WORK INSTRUCTIONS =
Give all the data again exactly.

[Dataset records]
========================================================================
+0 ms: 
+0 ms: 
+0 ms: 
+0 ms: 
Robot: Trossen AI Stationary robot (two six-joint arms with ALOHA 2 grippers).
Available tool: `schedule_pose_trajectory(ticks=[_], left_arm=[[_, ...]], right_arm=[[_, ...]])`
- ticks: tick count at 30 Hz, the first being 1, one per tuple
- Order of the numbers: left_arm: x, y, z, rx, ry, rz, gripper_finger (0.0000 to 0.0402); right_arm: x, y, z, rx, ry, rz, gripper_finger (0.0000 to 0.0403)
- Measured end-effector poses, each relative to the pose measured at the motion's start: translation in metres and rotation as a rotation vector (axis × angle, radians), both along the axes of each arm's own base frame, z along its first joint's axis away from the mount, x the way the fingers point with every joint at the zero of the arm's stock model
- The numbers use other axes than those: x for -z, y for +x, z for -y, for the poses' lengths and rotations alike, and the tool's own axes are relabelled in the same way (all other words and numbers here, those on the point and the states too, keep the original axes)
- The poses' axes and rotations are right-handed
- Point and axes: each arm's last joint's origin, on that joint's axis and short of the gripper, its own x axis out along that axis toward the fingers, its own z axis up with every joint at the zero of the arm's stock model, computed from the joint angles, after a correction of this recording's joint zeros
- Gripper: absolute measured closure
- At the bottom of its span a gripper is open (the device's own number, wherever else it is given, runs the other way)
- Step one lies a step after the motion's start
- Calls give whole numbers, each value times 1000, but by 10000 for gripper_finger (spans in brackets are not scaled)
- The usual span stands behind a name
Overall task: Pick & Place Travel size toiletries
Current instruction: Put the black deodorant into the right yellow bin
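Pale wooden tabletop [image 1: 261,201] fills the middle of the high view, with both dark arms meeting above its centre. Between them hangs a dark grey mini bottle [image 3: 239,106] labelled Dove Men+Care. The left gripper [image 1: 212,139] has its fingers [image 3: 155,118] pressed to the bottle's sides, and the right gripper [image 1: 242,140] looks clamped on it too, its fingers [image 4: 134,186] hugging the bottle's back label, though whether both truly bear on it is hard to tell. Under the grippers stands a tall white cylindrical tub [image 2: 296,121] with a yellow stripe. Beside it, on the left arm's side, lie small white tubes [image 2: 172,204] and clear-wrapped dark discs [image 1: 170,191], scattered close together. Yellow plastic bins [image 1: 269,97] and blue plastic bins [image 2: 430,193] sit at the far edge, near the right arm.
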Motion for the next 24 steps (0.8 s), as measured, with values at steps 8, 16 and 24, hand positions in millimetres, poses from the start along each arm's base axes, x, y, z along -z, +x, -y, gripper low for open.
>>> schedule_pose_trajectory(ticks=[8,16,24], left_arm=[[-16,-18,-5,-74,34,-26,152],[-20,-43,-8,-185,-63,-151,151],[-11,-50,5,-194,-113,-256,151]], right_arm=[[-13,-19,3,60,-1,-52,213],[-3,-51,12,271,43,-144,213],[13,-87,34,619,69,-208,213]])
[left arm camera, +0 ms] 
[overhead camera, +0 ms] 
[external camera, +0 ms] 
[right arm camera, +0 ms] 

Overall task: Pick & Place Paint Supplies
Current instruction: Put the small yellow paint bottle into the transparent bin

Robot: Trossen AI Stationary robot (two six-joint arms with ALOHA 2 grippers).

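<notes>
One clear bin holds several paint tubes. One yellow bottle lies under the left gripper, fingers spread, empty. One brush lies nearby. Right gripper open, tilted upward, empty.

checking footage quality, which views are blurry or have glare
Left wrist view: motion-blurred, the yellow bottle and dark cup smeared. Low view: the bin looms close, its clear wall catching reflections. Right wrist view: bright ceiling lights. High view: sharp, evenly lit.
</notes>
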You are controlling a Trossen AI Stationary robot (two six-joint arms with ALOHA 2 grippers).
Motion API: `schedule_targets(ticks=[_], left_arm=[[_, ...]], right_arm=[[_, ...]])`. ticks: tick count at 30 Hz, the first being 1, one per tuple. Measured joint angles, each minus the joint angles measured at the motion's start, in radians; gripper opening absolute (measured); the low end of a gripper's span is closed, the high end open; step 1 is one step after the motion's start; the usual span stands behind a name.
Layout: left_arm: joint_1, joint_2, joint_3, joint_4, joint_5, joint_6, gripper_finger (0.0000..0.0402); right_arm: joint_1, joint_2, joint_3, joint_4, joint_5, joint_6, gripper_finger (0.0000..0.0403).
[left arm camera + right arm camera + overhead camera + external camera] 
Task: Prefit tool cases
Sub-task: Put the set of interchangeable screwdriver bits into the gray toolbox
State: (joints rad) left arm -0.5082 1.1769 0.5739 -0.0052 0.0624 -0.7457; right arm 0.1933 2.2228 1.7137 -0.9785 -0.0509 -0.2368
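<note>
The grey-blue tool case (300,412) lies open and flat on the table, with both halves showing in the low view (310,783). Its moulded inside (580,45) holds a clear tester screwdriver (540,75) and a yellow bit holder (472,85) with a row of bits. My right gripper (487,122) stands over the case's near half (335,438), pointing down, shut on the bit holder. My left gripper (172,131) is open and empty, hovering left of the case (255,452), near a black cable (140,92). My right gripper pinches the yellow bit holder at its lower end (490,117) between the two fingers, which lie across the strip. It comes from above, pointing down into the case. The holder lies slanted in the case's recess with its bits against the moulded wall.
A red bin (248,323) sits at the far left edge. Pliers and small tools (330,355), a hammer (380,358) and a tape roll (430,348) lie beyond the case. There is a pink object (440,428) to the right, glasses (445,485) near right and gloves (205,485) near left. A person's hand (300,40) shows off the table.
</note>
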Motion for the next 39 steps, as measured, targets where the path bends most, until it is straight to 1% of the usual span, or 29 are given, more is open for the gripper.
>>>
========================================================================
ANSWER TO THE EXERCISE =
+0 ms: 
+0 ms: 
+0 ms: 
+0 ms: 
Robot: Trossen AI Stationary robot (two six-joint arms with ALOHA 2 grippers).
Available tool: `schedule_pose_trajectory(ticks=[_], left_arm=[[_, ...]], right_arm=[[_, ...]])`
- ticks: tick count at 30 Hz, the first being 1, one per tuple
- Order of the numbers: left_arm: x, y, z, rx, ry, rz, gripper_finger (0.0000 to 0.0402); right_arm: x, y, z, rx, ry, rz, gripper_finger (0.0000 to 0.0403)
- Measured end-effector poses, each relative to the pose measured at the motion's start: translation in metres and rotation as a rotation vector (axis × angle, radians), both along the axes of each arm's own base frame, z along its first joint's axis away from the mount, x the way the fingers point with every joint at the zero of the arm's stock model
- The numbers use other axes than those: x for -z, y for +x, z for -y, for the poses' lengths and rotations alike, and the tool's own axes are relabelled in the same way (all other words and numbers here, those on the point and the states too, keep the original axes)
- The poses' axes and rotations are right-handed
- Point and axes: each arm's last joint's origin, on that joint's axis and short of the gripper, its own x axis out along that axis toward the fingers, its own z axis up with every joint at the zero of the arm's stock model, computed from the joint angles, after a correction of this recording's joint zeros
- Gripper: absolute measured closure
- At the bottom of its span a gripper is open (the device's own number, wherever else it is given, runs the other way)
- Step one lies a step after the motion's start
- Calls give whole numbers, each value times 1000, but by 10000 for gripper_finger (spans in brackets are not scaled)
- The usual span stands behind a name
Overall task: Pick & Place Travel size toiletries
Current instruction: Put the black deodorant into the right yellow bin
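Pale wooden tabletop [image 1: 261,201] fills the middle of the high view, with both dark arms meeting above its centre. Between them hangs a dark grey mini bottle [image 3: 239,106] labelled Dove Men+Care. The left gripper [image 1: 212,139] has its fingers [image 3: 155,118] pressed to the bottle's sides, and the right gripper [image 1: 242,140] looks clamped on it too, its fingers [image 4: 134,186] hugging the bottle's back label, though whether both truly bear on it is hard to tell. Under the grippers stands a tall white cylindrical tub [image 2: 296,121] with a yellow stripe. Beside it, on the left arm's side, lie small white tubes [image 2: 172,204] and clear-wrapped dark discs [image 1: 170,191], scattered close together. Yellow plastic bins [image 1: 269,97] and blue plastic bins [image 2: 430,193] sit at the far edge, near the right arm.
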Motion for the next 24 steps (0.8 s), as measured, with values at steps 8, 16 and 24, hand positions in millimetres, poses from the start along each arm's base axes, x, y, z along -z, +x, -y, gripper low for open.
>>> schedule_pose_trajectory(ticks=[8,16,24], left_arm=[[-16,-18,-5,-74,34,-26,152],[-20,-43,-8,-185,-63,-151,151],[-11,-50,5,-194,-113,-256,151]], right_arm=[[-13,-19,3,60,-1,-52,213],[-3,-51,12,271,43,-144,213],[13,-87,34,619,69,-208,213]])
[left arm camera, +0 ms] 
[overhead camera, +0 ms] 
[external camera, +0 ms] 
[right arm camera, +0 ms] 

Overall task: Pick & Place Paint Supplies
Current instruction: Put the small yellow paint bottle into the transparent bin

Robot: Trossen AI Stationary robot (two six-joint arms with ALOHA 2 grippers).

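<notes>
One clear bin holds several paint tubes. One yellow bottle lies under the left gripper, fingers spread, empty. One brush lies nearby. Right gripper open, tilted upward, empty.

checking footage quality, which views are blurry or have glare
Left wrist view: motion-blurred, the yellow bottle and dark cup smeared. Low view: the bin looms close, its clear wall catching reflections. Right wrist view: bright ceiling lights. High view: sharp, evenly lit.
</notes>
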You are controlling a Trossen AI Stationary robot (two six-joint arms with ALOHA 2 grippers).
Motion API: `schedule_targets(ticks=[_], left_arm=[[_, ...]], right_arm=[[_, ...]])`. ticks: tick count at 30 Hz, the first being 1, one per tuple. Measured joint angles, each minus the joint angles measured at the motion's start, in radians; gripper opening absolute (measured); the low end of a gripper's span is closed, the high end open; step 1 is one step after the motion's start; the usual span stands behind a name.
Layout: left_arm: joint_1, joint_2, joint_3, joint_4, joint_5, joint_6, gripper_finger (0.0000..0.0402); right_arm: joint_1, joint_2, joint_3, joint_4, joint_5, joint_6, gripper_finger (0.0000..0.0403).
[left arm camera + right arm camera + overhead camera + external camera] 
Task: Prefit tool cases
Sub-task: Put the set of interchangeable screwdriver bits into the gray toolbox
State: (joints rad) left arm -0.5082 1.1769 0.5739 -0.0052 0.0624 -0.7457; right arm 0.1933 2.2228 1.7137 -0.9785 -0.0509 -0.2368
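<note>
The grey-blue tool case (300,412) lies open and flat on the table, with both halves showing in the low view (310,783). Its moulded inside (580,45) holds a clear tester screwdriver (540,75) and a yellow bit holder (472,85) with a row of bits. My right gripper (487,122) stands over the case's near half (335,438), pointing down, shut on the bit holder. My left gripper (172,131) is open and empty, hovering left of the case (255,452), near a black cable (140,92). My right gripper pinches the yellow bit holder at its lower end (490,117) between the two fingers, which lie across the strip. It comes from above, pointing down into the case. The holder lies slanted in the case's recess with its bits against the moulded wall.
A red bin (248,323) sits at the far left edge. Pliers and small tools (330,355), a hammer (380,358) and a tape roll (430,348) lie beyond the case. There is a pink object (440,428) to the right, glasses (445,485) near right and gloves (205,485) near left. A person's hand (300,40) shows off the table.
</note>
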Motion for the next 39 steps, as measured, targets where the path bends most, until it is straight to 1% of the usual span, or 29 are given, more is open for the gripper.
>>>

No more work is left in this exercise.